*Task*:
Retrieve every line from the records in which the word "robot" occurs.

[Records from a data collection]
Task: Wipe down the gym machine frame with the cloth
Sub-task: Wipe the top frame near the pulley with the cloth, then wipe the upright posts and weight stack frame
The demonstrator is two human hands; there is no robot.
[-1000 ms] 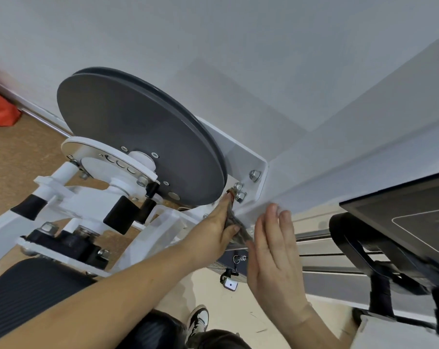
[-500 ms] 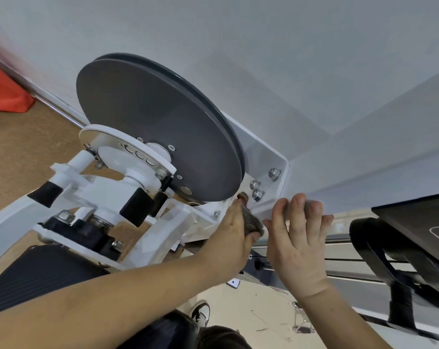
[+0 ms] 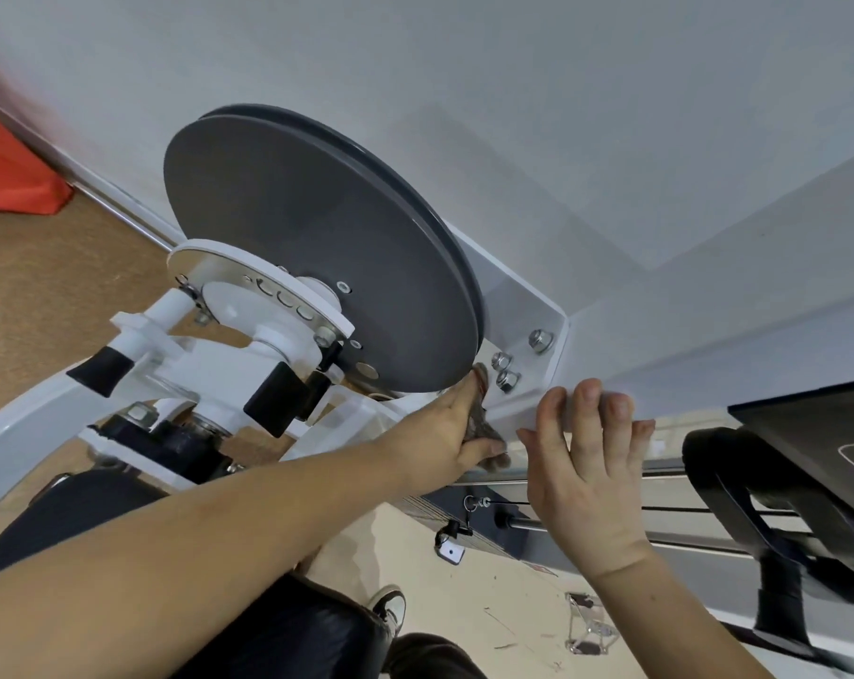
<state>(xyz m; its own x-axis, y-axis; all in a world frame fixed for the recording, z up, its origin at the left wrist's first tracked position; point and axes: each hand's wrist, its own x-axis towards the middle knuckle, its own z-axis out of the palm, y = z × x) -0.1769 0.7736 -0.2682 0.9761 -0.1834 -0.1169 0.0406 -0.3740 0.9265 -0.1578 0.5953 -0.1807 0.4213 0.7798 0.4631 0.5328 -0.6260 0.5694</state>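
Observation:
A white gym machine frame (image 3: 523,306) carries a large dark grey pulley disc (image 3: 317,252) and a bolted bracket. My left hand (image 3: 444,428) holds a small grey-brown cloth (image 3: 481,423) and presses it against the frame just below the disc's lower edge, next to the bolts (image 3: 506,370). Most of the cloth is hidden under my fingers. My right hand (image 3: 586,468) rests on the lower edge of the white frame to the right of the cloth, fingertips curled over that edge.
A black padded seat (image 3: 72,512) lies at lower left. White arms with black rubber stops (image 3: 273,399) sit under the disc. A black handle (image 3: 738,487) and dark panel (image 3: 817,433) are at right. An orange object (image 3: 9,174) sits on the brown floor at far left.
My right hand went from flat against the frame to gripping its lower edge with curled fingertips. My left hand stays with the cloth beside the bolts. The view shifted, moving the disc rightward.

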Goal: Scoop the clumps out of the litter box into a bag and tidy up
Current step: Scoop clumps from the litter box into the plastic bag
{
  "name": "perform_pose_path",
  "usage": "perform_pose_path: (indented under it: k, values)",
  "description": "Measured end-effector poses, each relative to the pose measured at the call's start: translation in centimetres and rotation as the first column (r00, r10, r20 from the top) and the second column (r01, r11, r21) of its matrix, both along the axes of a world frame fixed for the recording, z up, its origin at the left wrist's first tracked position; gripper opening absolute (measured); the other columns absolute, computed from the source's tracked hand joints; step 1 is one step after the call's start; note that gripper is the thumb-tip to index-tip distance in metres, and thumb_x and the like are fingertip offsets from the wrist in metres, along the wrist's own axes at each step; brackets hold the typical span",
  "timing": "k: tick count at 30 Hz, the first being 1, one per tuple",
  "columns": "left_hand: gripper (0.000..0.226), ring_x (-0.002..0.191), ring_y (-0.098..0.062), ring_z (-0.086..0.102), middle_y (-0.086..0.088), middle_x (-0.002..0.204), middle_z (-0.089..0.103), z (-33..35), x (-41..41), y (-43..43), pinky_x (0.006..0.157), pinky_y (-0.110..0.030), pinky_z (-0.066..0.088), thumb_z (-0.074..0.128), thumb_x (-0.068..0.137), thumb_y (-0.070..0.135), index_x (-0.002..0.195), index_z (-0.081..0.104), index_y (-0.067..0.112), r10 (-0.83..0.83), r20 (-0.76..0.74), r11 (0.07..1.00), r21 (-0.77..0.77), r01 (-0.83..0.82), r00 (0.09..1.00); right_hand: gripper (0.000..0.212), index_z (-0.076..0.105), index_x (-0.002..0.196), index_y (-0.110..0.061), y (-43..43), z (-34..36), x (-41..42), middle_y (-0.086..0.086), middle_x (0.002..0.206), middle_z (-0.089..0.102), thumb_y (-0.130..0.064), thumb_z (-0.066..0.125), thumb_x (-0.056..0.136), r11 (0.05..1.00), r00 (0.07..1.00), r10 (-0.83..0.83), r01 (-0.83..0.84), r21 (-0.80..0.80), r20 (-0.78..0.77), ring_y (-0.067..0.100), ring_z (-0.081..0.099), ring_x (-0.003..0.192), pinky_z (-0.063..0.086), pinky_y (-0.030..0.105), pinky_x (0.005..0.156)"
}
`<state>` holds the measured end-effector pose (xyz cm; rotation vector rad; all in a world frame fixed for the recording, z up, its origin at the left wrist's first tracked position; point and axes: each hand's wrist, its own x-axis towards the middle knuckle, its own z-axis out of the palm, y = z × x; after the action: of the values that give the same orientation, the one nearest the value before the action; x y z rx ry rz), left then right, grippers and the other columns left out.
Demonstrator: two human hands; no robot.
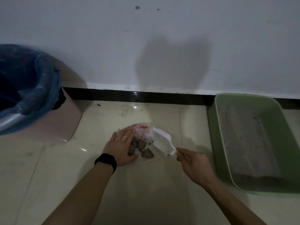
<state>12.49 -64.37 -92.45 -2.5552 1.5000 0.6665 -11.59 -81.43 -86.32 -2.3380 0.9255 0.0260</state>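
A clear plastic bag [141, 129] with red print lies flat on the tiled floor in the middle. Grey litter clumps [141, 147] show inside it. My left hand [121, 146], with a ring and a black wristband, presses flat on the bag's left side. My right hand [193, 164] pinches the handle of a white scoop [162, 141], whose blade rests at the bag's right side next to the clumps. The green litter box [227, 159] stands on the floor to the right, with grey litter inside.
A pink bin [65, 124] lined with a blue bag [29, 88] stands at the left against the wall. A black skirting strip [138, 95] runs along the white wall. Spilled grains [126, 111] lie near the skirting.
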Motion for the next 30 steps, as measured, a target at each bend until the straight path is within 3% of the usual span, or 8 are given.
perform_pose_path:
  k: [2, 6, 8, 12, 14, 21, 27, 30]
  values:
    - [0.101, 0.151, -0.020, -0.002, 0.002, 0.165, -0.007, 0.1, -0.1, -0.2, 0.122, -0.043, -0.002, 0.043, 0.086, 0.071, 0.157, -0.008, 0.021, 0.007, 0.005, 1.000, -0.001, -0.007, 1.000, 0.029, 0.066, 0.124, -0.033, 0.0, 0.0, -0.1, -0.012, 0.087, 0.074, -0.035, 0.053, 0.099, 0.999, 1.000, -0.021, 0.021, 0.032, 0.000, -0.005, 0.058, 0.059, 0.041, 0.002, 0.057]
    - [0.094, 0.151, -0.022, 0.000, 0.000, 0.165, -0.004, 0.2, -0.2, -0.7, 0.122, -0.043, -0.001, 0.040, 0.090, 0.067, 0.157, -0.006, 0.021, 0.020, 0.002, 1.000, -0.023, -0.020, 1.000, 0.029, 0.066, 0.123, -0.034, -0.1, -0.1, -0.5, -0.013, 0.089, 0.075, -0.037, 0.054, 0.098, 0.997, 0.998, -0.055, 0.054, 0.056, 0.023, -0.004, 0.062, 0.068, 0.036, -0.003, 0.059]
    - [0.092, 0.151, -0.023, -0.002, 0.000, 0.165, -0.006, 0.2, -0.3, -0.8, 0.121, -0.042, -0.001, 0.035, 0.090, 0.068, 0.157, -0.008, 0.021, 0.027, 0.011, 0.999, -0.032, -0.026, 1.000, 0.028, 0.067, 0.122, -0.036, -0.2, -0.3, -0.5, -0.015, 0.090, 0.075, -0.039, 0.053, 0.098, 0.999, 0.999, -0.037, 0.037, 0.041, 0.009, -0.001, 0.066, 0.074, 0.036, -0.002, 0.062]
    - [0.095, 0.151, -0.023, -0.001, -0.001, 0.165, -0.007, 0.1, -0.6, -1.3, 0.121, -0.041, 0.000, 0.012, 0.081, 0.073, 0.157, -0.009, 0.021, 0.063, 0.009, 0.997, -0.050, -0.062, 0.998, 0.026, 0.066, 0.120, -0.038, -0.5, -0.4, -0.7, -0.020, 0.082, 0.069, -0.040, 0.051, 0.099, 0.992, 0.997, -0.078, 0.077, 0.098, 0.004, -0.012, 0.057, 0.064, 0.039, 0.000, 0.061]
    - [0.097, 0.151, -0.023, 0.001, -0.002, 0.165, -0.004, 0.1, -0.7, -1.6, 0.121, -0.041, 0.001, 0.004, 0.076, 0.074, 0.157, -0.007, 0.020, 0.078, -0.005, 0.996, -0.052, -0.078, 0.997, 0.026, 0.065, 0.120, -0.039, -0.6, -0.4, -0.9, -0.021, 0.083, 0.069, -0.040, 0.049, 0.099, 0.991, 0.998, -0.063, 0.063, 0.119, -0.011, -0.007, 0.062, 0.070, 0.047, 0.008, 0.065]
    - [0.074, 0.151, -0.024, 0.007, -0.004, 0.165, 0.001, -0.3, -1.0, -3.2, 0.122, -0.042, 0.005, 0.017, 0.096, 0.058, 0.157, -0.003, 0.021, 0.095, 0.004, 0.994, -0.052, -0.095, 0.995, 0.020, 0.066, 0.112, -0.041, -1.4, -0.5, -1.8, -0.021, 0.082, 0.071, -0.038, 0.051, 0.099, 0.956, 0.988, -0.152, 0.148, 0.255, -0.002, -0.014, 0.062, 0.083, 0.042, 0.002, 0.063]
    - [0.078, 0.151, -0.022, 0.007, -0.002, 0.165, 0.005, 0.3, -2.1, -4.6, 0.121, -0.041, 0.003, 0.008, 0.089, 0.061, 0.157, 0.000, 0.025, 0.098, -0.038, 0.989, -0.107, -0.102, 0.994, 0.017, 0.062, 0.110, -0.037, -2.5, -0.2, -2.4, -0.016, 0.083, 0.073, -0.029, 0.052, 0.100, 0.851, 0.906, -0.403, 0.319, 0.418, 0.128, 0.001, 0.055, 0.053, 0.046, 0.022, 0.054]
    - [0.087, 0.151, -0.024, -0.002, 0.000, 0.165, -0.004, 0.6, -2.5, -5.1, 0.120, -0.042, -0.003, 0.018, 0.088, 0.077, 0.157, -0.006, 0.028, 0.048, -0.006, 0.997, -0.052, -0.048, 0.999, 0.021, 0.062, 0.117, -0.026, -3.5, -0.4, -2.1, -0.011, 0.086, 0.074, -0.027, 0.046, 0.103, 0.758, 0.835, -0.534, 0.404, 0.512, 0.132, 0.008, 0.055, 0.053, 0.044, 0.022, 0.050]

*Worked solution*:
The demonstrator is two human hands; there is no robot.
Demonstrator: two human hands; no robot.

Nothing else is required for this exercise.